A phosphoric acid-based chemical conversion film is formed on the surface of the iron-based soft magnetic powder,
The phosphoric acid-based chemical conversion film contains nickel element, and the content of aluminum element in the phosphoric acid-based chemical conversion film is not more than the content ratio of aluminum element in the powder. Iron-based soft magnetic powder for powder magnetic cores.   The iron-based soft magnetic powder for dust core according to claim 1, wherein the phosphoric acid-based chemical conversion film does not contain an aluminum element. When the phosphorus element content in the phosphoric acid-based chemical film is M _P (mol) and the nickel element content is M _Ni (mol), the ratio (M _Ni / M _P ) is 0.1 to 0.1. The iron-based soft magnetic powder for dust core according to claim 1 or 2, which is 0.5.   The iron-based soft magnetic powder for dust core according to any one of claims 1 to 3, wherein the phosphoric acid-based chemical conversion film further contains potassium element.   The iron-based soft magnetic powder for dust core according to any one of claims 1 to 4, wherein a silicone resin film is formed on the phosphoric acid-based chemical conversion film.   A phosphoric acid-based chemical conversion film obtained by dissolving a compound containing nickel element and phosphoric acid in water, mixing a phosphoric acid solution not containing aluminum element and an iron-based soft magnetic powder, and then evaporating water.
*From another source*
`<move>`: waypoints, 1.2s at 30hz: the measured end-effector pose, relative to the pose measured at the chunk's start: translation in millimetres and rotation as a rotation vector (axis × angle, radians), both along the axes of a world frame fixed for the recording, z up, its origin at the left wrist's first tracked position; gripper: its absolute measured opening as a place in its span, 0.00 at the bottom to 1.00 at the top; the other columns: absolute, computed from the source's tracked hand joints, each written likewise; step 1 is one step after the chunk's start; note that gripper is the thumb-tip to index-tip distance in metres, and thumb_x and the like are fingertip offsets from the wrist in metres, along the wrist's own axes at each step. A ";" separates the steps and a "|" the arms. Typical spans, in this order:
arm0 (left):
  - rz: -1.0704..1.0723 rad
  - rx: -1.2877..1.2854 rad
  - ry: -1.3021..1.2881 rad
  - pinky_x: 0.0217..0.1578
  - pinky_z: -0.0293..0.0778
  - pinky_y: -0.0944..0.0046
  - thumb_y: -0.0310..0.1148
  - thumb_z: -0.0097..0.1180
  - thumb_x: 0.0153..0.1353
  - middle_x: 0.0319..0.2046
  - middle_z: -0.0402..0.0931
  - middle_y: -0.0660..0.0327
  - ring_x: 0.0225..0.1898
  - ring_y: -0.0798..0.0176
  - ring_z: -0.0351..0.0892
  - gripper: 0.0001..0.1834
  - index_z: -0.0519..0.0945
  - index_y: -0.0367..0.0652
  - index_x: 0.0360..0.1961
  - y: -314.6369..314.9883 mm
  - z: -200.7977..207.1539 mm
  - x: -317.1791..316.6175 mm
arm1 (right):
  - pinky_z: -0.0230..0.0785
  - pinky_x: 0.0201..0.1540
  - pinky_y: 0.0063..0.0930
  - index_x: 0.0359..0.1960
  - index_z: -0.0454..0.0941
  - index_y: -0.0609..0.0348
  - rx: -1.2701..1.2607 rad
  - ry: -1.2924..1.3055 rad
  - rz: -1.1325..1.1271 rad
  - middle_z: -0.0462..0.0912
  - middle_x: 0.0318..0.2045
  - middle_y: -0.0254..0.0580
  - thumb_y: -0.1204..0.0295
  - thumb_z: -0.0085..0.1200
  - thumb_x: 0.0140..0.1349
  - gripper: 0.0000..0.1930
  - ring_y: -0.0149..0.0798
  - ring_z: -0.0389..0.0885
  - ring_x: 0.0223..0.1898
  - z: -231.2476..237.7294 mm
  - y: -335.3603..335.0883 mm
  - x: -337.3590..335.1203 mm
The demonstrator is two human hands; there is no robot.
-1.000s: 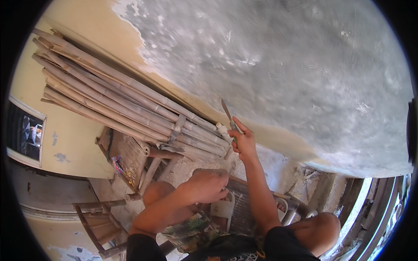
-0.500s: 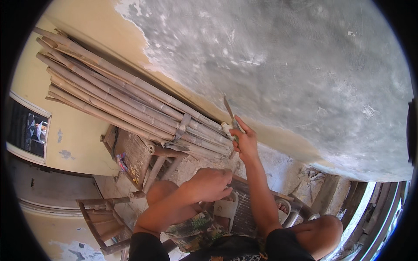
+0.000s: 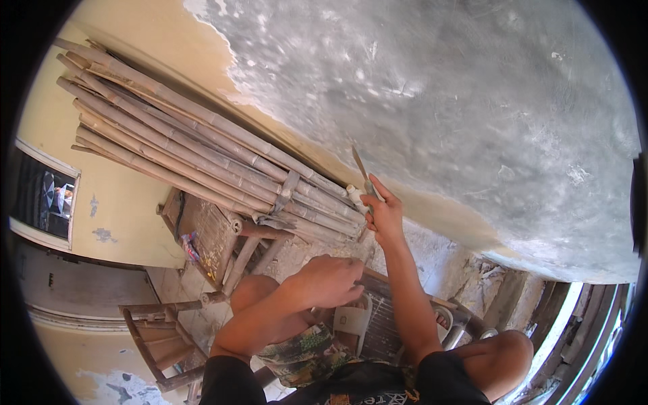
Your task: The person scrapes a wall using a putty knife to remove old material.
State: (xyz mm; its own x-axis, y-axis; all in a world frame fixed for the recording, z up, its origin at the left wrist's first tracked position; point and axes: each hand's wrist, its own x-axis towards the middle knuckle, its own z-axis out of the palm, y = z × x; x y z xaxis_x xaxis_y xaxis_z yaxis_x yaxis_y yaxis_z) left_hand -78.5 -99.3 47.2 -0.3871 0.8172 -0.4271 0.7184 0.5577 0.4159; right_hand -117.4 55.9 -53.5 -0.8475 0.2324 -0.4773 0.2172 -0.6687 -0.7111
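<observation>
My right hand [image 3: 386, 210] is closed around the handle of a knife [image 3: 358, 160]. Its narrow blade points up and away, in front of the grey patch of wall [image 3: 439, 101]; whether the tip touches the wall I cannot tell. Lower and to the left, my left hand [image 3: 332, 280] is held over my bent knee with its fingers curled in. Whatever those fingers may hold is hidden from this view. A white plastic pipe end [image 3: 356, 196] stands just behind my right hand.
Tied bamboo poles [image 3: 202, 152] lean along the wall at left, their lower ends near my right hand. Beneath them stands a bamboo table [image 3: 206, 229], with a bamboo chair [image 3: 165, 337] nearer me. My sandalled feet rest on a slatted bamboo surface [image 3: 385, 331]. Rubble [image 3: 482, 283] lies to the right.
My right hand has turned slightly, and the knife has tilted a little with it. My left hand stays nearly in place, still curled. The whole view has shifted slightly.
</observation>
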 end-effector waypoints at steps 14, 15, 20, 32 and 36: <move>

A method for producing an iron-based soft magnetic powder for a dust core, comprising the step of obtaining a phosphate-based film-forming iron powder formed on the surface of an iron-based soft magnetic powder. After the step of obtaining the phosphoric acid-based film-forming iron powder, after mixing the silicone resin solution obtained by dissolving a silicone resin in an organic solvent and the phosphoric acid-based film-forming iron powder, the solvent is evaporated, Obtaining a silicone resin film-forming iron powder in which a silicone resin film is formed on the phosphoric acid-based chemical film;
The manufacturing method of the iron-based soft magnetic powder for dust cores of Claim 6 which includes the process of pre-hardening a silicone resin film | membrane in this order by heating the said silicone resin film formation iron powder | flour.   The method for producing an iron-based soft magnetic powder for a dust core according to claim 6 or 7, wherein the compound containing nickel element is nickel pyrophosphate and / or nickel nitrate.   The phosphoric acid solution obtained by dissolving the compound containing nickel element and phosphoric acid in water, and the amount of nickel ions in 100 ml of the phosphoric acid solution is 0.003 to 0.015 mol. Item 9. A method for producing an iron-based soft magnetic powder for a dust core according to any one of Items 6 to 8.   The green compact according to any one of claims 6 to 9, which is obtained by dissolving the compound containing nickel element and phosphoric acid in water, and further containing potassium element in the phosphoric acid solution not containing aluminum element. Method for producing iron-based soft magnetic powder for magnetic core.   A dust core obtained by subjecting the iron-based soft magnetic powder for dust core produced by the production method according to any one of claims 6 to 10 to a heat treatment at 500 ° C or higher.